Pictures are to be dropped from the copy. Retype the listing exactly.

#####

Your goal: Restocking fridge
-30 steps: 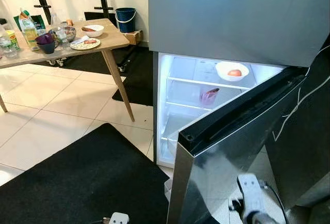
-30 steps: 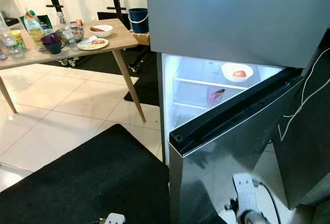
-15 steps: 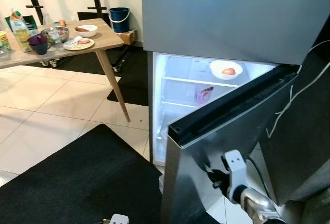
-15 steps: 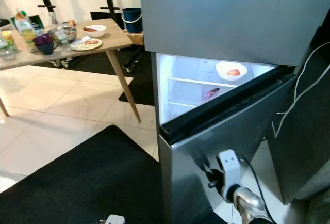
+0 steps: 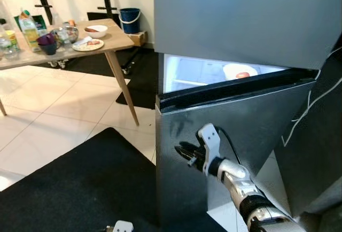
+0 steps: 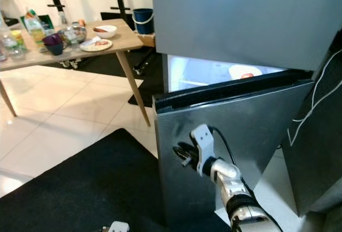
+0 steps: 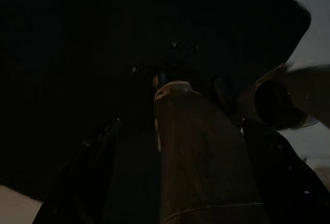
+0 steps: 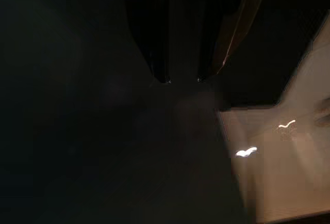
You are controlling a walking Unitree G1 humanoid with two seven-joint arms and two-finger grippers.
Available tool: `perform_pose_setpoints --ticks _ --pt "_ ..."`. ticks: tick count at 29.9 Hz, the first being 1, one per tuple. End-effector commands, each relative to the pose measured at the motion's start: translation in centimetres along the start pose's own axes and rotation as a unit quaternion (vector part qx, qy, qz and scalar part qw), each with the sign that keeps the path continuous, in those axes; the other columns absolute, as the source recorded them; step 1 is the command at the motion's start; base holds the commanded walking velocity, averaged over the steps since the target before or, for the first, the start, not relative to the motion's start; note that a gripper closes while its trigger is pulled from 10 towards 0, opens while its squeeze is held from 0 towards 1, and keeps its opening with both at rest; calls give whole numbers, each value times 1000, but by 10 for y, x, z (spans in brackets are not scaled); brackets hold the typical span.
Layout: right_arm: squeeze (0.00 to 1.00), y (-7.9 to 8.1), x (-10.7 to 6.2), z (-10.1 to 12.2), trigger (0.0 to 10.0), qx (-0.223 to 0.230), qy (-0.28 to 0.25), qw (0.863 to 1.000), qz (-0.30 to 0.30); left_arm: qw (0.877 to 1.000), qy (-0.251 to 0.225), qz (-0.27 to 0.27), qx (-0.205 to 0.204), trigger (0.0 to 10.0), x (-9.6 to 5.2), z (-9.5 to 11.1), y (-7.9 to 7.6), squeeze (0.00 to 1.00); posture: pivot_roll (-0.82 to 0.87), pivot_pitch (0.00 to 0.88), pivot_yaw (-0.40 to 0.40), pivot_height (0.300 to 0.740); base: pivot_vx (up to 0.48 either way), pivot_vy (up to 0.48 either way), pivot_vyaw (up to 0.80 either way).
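Note:
The steel lower fridge door (image 5: 256, 120) stands almost closed, leaving a narrow lit gap at its top. Through that gap I see a white bowl (image 5: 239, 71) with something red in it on a shelf. My right gripper (image 5: 184, 154) is stretched forward with its black fingers close together, tips against the door's front face near its free edge. In the right wrist view those fingertips (image 8: 165, 79) press on the dark door. My left gripper (image 7: 180, 131) hangs idle in the dark, with a dim cylinder shape in front of it.
A wooden table (image 5: 115, 42) with bowls, cups, a plate and bottles stands at the left back. A blue bucket (image 5: 130, 19) sits behind it. A black mat (image 5: 80, 189) covers the floor before the fridge. A white cable (image 5: 307, 111) hangs at the right.
The fridge door has swung from half open to nearly closed. My right arm has come up and forward, pushing against the door's face. The camera has shifted a little.

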State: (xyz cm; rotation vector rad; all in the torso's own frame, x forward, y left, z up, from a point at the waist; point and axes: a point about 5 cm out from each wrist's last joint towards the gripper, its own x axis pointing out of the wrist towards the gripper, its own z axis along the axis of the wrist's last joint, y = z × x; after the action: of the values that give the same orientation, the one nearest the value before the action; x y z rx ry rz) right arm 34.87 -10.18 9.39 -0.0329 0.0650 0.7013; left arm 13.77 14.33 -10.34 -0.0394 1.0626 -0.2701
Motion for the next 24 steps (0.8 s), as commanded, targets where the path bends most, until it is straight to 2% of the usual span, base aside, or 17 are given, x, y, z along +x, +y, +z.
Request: perform_pose_setpoints --ticks 1,2,3,5,8,10,11,14,16,17,20,21,23,24 --pt "0 -8 12 23 10000 -28 -24 998 -55 1000 16 7 -3 10000 -3 -9 5 0 -30 17 -20 740 0 0 0" --pt "0 -15 18 37 10000 -54 -29 993 -104 1000 15 9 -5 10000 -3 -8 6 0 -27 16 -22 740 0 0 0" --pt "0 -15 18 37 10000 -54 -29 993 -104 1000 15 9 -5 10000 -3 -8 6 0 -27 16 -22 740 0 0 0" --pt "0 -28 18 50 10000 -81 -36 982 -168 1000 14 10 -7 10000 -3 -8 6 0 -28 14 -24 740 0 0 0" --pt "0 -33 16 51 10000 -89 -36 978 -185 1000 14 10 -8 10000 -3 -9 6 0 -28 14 -24 740 0 0 0" --pt "0 -40 3 36 10000 -93 -13 974 -207 1000 16 9 -9 10000 -3 -10 4 0 -36 16 -24 740 0 0 0" --pt "0 -40 3 36 10000 -93 -13 974 -207 1000 16 9 -9 10000 -3 -10 4 0 -36 16 -24 740 0 0 0" --pt "0 -44 -17 4 10000 -90 41 972 -215 1000 17 8 -9 10000 -3 -11 3 0 -43 17 -24 740 0 0 0" --pt "0 -44 -17 4 10000 -90 41 972 -215 1000 17 8 -9 10000 -3 -11 3 0 -43 17 -24 740 0 0 0" --pt "0 -43 -25 -11 10000 -88 69 972 -209 1000 17 7 -8 10000 -2 -11 2 0 -43 17 -24 740 0 0 0" --pt "0 -34 -57 -64 10000 -99 183 959 -190 1000 15 5 -4 10000 -1 -7 1 0 -68 13 -18 740 0 0 0" --pt "0 -30 -65 -76 10000 -99 208 956 -184 1000 15 4 -3 10000 -1 -6 1 0 -67 11 -20 740 0 0 0" --pt "0 -23 -80 -96 10000 -68 245 950 -179 1000 13 4 -2 10000 -1 -5 1 0 -67 10 -20 740 0 0 0" --pt "0 -23 -80 -96 10000 -68 245 950 -179 1000 13 4 -2 10000 -1 -5 1 0 -67 10 -20 740 0 0 0"
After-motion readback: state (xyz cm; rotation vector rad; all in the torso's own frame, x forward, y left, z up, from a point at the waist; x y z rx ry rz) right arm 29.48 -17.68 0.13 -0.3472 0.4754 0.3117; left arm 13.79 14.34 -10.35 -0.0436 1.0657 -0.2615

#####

● **Solution for this exercise**:
Your goal: Restocking fridge
-30 steps: 
-30 steps: 
-15 steps: 
-15 steps: 
+0 steps: 
+0 steps: 
+0 steps: 
+0 steps: 
You are controlling a walking Unitree G1 humanoid with two seven-joint arms and two-finger grippers.
Available tool: `perform_pose_setpoints --ticks _ --pt "_ ..."`. ticks: tick count at 29.9 Hz, the first being 1, one per tuple. End-effector commands, each relative to the pose measured at the motion's start: translation in centimetres along the start pose's own axes and rotation as a unit quaternion (vector part qx, qy, qz and scalar part qw), each with the sign that keeps the path continuous, in those axes; the other columns absolute, as the source recorded them; step 1 is the command at the motion's start; base holds the commanded walking velocity, averaged over the steps since the target before or, for the first, the start, not relative to the motion's start; note that a gripper closes while its trigger is pulled from 10 towards 0, opens while its squeeze is held from 0 towards 1, and keeps its opening with both at rest; calls give whole numbers, each value times 1000, but by 10 for y, x, z (spans in brackets are not scaled); brackets hold the typical span.
Layout: right_arm: squeeze (0.00 to 1.00), y (-7.9 to 8.1), x (-10.7 to 6.2), z (-10.1 to 12.2), trigger (0.0 to 10.0), qx (-0.223 to 0.230), qy (-0.28 to 0.25), qw (0.863 to 1.000), qz (-0.30 to 0.30); left_arm: qw (0.877 to 1.000), qy (-0.251 to 0.225), qz (-0.27 to 0.27), qx (-0.205 to 0.204), trigger (0.0 to 10.0), x (-9.6 to 5.2), z (-9.5 to 11.1), y (-7.9 to 7.6), squeeze (0.00 to 1.00); posture: pivot_roll (-0.82 to 0.87), pivot_pitch (0.00 to 0.88), pivot_yaw (-0.40 to 0.40), pivot_height (0.300 to 0.740); base: pivot_vx (up to 0.48 either way), pivot_vy (up to 0.48 either way), pivot_vyaw (up to 0.80 either way).
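Note:
The steel lower fridge door (image 5: 256, 120) stands almost closed, leaving a narrow lit gap at its top. Through that gap I see a white bowl (image 5: 239, 71) with something red in it on a shelf. My right gripper (image 5: 184, 154) is stretched forward with its black fingers close together, tips against the door's front face near its free edge. In the right wrist view those fingertips (image 8: 165, 79) press on the dark door. My left gripper (image 7: 180, 131) hangs idle in the dark, with a dim cylinder shape in front of it.
A wooden table (image 5: 115, 42) with bowls, cups, a plate and bottles stands at the left back. A blue bucket (image 5: 130, 19) sits behind it. A black mat (image 5: 80, 189) covers the floor before the fridge. A white cable (image 5: 307, 111) hangs at the right.
The fridge door has swung from half open to nearly closed. My right arm has come up and forward, pushing against the door's face. The camera has shifted a little.
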
State: (xyz cm; rotation vector rad; all in the torso's own frame, x forward, y left, z up, from a point at the waist; point and axes: a point about 5 cm out from each wrist's last joint towards the gripper, its own x axis pointing out of the wrist towards the gripper, its own z axis along the axis of the wrist's last joint, y = z × x; after the action: of the values that give the same orientation, the one nearest the value before the action; x y z rx ry rz) right arm 34.87 -10.18 9.39 -0.0329 0.0650 0.7013; left arm 13.77 14.33 -10.34 -0.0394 1.0626 -0.2701
Motion for the next 24 steps (0.8 s), as commanded, targets where the path bends most, until it is straight to 2% of the usual span, base aside, or 17 are given, x, y, z along +x, +y, +z.
Request: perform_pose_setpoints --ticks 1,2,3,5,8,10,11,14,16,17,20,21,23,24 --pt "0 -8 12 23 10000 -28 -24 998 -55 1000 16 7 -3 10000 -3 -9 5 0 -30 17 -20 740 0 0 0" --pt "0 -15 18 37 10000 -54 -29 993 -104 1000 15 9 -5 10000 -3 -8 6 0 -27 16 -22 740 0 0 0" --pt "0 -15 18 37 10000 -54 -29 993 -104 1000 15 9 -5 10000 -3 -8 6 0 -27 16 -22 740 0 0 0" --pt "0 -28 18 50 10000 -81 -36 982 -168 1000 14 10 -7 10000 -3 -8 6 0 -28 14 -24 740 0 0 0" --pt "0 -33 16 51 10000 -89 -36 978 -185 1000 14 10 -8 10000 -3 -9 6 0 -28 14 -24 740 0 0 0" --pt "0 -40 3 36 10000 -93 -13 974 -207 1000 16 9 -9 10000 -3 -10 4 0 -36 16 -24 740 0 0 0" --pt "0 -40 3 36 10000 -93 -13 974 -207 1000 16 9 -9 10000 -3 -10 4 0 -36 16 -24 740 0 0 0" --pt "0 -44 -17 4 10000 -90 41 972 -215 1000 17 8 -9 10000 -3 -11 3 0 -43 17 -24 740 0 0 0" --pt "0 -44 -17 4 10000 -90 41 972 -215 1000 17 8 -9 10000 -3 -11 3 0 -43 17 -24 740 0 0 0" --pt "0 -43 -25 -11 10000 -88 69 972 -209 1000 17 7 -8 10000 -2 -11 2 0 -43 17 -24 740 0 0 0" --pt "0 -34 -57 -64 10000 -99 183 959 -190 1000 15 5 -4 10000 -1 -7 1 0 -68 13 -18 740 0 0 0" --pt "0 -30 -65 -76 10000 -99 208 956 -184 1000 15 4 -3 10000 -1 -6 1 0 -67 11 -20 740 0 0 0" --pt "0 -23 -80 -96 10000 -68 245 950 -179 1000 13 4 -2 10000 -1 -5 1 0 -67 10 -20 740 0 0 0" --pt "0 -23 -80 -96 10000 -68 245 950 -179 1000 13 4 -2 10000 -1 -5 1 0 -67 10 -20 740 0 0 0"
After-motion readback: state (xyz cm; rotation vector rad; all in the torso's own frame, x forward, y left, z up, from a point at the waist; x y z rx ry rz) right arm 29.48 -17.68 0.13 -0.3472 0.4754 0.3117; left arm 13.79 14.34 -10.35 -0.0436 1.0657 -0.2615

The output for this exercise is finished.